» **ACTION ITEM**
A complete transcription of the material, exact in every line, is what is wanted.

========================

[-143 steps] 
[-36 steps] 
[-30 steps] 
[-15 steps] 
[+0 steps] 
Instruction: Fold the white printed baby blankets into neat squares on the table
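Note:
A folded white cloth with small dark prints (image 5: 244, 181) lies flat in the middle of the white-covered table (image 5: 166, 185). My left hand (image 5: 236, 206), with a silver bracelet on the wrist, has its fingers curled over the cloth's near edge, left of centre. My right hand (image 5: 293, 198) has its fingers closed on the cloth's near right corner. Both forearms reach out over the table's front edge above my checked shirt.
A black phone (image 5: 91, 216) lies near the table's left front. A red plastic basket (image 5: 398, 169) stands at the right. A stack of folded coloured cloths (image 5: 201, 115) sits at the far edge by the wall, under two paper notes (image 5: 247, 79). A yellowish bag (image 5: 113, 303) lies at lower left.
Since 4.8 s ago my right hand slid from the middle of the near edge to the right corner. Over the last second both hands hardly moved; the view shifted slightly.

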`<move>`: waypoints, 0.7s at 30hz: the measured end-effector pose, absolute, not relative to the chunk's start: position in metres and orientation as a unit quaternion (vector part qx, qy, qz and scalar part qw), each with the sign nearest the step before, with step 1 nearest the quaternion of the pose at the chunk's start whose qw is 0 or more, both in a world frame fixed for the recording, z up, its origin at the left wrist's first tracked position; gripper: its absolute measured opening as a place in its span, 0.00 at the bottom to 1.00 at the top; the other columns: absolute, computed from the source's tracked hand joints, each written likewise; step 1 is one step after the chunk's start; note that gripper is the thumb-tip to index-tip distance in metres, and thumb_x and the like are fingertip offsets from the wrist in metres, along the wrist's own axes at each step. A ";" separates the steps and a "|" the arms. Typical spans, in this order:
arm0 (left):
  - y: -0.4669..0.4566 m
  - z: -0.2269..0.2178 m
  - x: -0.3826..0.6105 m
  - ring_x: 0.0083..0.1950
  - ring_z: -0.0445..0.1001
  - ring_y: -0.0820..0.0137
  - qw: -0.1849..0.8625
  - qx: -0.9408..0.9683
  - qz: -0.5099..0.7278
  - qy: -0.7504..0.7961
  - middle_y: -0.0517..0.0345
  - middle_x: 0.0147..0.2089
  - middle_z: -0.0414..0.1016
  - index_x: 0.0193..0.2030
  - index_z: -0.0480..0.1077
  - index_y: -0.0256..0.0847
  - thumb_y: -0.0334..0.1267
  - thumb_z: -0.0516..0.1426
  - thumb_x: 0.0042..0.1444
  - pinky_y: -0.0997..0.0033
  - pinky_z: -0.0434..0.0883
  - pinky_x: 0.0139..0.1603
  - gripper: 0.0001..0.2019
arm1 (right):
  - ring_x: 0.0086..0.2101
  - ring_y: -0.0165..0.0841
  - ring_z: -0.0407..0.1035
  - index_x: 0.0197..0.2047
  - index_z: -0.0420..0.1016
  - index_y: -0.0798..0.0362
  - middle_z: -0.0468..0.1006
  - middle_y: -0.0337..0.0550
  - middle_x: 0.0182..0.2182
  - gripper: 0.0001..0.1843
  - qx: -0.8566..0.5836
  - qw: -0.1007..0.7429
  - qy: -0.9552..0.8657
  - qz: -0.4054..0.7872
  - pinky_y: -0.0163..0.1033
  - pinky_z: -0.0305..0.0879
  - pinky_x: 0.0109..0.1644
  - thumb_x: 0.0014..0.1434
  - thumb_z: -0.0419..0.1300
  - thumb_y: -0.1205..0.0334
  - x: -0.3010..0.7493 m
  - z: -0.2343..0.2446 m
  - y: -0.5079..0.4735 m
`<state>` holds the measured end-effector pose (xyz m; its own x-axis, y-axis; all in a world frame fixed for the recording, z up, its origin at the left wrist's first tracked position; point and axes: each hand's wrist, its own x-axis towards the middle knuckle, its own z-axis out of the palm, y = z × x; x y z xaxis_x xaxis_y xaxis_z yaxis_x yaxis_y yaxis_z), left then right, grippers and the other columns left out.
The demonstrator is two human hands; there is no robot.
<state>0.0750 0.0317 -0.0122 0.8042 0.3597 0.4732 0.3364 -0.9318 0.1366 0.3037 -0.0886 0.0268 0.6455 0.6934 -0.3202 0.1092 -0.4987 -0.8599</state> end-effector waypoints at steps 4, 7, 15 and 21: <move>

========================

» **TASK RESULT**
[-143 steps] 
[-36 steps] 
[-30 steps] 
[-15 steps] 
[+0 steps] 
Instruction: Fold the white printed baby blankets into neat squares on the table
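Note:
A folded white cloth with small dark prints (image 5: 244, 181) lies flat in the middle of the white-covered table (image 5: 166, 185). My left hand (image 5: 236, 206), with a silver bracelet on the wrist, has its fingers curled over the cloth's near edge, left of centre. My right hand (image 5: 293, 198) has its fingers closed on the cloth's near right corner. Both forearms reach out over the table's front edge above my checked shirt.
A black phone (image 5: 91, 216) lies near the table's left front. A red plastic basket (image 5: 398, 169) stands at the right. A stack of folded coloured cloths (image 5: 201, 115) sits at the far edge by the wall, under two paper notes (image 5: 247, 79). A yellowish bag (image 5: 113, 303) lies at lower left.
Since 4.8 s ago my right hand slid from the middle of the near edge to the right corner. Over the last second both hands hardly moved; the view shifted slightly.
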
`<move>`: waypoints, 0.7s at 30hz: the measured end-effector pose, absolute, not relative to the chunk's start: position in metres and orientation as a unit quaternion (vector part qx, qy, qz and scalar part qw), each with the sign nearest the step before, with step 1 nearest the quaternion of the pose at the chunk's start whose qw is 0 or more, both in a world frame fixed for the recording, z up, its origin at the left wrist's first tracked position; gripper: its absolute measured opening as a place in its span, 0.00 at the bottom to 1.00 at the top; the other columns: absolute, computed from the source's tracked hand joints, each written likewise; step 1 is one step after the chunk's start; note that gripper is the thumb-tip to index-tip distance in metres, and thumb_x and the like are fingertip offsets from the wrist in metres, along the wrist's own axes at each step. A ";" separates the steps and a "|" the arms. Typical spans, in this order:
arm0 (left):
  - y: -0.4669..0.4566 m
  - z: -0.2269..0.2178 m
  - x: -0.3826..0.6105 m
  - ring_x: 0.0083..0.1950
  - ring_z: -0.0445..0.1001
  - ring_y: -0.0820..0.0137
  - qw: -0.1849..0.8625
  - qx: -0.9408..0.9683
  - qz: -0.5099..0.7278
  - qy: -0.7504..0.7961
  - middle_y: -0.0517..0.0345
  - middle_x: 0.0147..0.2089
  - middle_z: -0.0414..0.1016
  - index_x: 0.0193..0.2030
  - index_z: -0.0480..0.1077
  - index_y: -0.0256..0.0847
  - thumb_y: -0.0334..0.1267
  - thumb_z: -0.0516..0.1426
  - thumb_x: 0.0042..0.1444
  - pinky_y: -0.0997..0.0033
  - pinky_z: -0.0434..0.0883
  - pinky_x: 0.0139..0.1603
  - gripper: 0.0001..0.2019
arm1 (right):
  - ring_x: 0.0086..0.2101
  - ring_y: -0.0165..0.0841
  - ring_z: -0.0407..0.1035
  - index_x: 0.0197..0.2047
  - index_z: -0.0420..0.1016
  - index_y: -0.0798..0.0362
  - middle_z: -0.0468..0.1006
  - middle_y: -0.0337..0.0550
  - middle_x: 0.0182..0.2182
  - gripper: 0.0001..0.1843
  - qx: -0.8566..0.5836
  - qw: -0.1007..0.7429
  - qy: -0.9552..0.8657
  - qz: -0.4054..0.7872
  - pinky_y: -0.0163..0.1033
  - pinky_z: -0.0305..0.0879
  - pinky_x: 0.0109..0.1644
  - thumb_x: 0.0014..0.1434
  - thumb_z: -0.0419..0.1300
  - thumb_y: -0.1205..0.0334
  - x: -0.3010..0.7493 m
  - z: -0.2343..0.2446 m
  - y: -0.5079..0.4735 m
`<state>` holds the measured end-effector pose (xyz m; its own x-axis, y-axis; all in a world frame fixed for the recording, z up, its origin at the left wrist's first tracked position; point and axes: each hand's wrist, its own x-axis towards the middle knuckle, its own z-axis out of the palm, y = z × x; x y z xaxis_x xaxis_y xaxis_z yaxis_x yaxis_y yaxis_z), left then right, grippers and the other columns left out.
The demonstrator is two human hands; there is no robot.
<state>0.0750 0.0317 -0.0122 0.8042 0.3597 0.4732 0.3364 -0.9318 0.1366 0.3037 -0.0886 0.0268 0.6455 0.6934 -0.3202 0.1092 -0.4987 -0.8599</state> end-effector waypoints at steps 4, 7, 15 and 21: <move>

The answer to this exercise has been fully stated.